> What is being asked
The data should be restated word for word, in full.

START Data shown

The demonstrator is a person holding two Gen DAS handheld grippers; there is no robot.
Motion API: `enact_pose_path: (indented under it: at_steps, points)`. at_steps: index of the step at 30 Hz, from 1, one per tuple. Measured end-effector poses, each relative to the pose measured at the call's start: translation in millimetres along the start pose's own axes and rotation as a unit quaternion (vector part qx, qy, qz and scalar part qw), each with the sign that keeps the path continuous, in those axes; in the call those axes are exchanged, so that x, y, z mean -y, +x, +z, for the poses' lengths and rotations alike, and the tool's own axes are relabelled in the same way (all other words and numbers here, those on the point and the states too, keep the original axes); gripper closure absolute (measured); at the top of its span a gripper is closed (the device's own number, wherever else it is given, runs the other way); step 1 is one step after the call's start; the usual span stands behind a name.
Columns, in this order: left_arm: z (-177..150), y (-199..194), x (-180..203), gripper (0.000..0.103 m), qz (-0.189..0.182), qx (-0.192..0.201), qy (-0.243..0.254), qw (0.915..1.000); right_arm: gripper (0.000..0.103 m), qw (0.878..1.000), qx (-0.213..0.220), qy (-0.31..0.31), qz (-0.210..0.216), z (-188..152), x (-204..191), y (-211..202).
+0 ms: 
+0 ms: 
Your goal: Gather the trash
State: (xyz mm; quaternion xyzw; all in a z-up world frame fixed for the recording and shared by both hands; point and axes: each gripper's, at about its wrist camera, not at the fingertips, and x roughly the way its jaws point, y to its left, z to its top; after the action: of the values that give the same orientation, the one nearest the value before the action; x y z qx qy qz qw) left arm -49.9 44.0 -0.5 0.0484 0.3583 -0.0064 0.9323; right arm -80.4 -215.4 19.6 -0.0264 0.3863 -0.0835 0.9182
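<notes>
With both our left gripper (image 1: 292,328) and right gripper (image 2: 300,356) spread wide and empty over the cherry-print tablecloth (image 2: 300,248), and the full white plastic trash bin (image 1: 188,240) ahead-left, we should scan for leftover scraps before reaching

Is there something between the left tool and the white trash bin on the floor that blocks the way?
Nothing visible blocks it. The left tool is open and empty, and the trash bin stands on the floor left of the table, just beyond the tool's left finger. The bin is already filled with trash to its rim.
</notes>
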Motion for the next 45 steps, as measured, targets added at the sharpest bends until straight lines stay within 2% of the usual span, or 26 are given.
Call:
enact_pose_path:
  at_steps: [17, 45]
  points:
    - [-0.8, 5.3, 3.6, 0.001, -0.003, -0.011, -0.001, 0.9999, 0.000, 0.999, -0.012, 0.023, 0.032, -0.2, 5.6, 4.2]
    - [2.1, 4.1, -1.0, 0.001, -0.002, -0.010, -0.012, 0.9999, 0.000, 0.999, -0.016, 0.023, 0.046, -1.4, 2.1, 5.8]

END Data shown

> Solved problem
The demonstrator is a person holding two Gen DAS handheld grippers; there is no robot.
Motion API: `enact_pose_path: (indented under it: at_steps, points)`. at_steps: index of the step at 30 Hz, from 1, one per tuple. Measured end-effector poses, each relative to the pose measured at the call's start: translation in millimetres along the start pose's own axes and rotation as a unit quaternion (vector part qx, qy, qz and scalar part qw), each with the sign that keeps the path continuous, in those axes; in the call those axes are exchanged, so that x, y, z mean -y, +x, +z, for the poses' lengths and rotations alike, and the tool's own axes are relabelled in the same way (all other words and numbers here, those on the point and the states too, keep the original axes); gripper closure absolute (measured); at the top of its span a gripper is closed (the device's own number, wherever else it is given, runs the other way); step 1 is one step after the call's start; the usual span stands behind a name.
Columns, in this order: left_arm: z (-177..150), y (-199..194), x (-180..203), gripper (0.000..0.103 m), qz (-0.189..0.182), qx (-0.192..0.201), qy (-0.243..0.254), qw (0.915..1.000); right_arm: gripper (0.000..0.103 m), qw (0.878..1.000), qx (-0.213..0.220), qy (-0.31..0.31), qz (-0.210..0.216), z (-188..152), x (-204..191), y (-211..202).
+0 ms: 
+0 ms: 
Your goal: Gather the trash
State: (xyz mm; quaternion xyzw; all in a z-up world frame fixed for the recording and shared by both hands; point and axes: each gripper's, at about its wrist camera, not at the fingertips, and x roughly the way its jaws point, y to its left, z to its top; after the action: of the values that give the same orientation, the one nearest the value before the action; x y z qx qy qz qw) left arm -49.9 44.0 -0.5 0.0484 0.3583 -0.0064 0.9323; right arm -80.4 -215.4 19.6 -0.0264 0.3863 -0.0835 0.9182
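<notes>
With both our left gripper (image 1: 292,328) and right gripper (image 2: 300,356) spread wide and empty over the cherry-print tablecloth (image 2: 300,248), and the full white plastic trash bin (image 1: 188,240) ahead-left, we should scan for leftover scraps before reaching

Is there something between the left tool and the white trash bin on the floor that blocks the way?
Nothing visible blocks it. The left tool is open and empty, and the trash bin stands on the floor left of the table, just beyond the tool's left finger. The bin is already filled with trash to its rim.
</notes>
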Motion for the next 45 steps, as measured, targets added at the sharpest bends until straight lines stay within 2% of the usual span, or 26 are given.
Call:
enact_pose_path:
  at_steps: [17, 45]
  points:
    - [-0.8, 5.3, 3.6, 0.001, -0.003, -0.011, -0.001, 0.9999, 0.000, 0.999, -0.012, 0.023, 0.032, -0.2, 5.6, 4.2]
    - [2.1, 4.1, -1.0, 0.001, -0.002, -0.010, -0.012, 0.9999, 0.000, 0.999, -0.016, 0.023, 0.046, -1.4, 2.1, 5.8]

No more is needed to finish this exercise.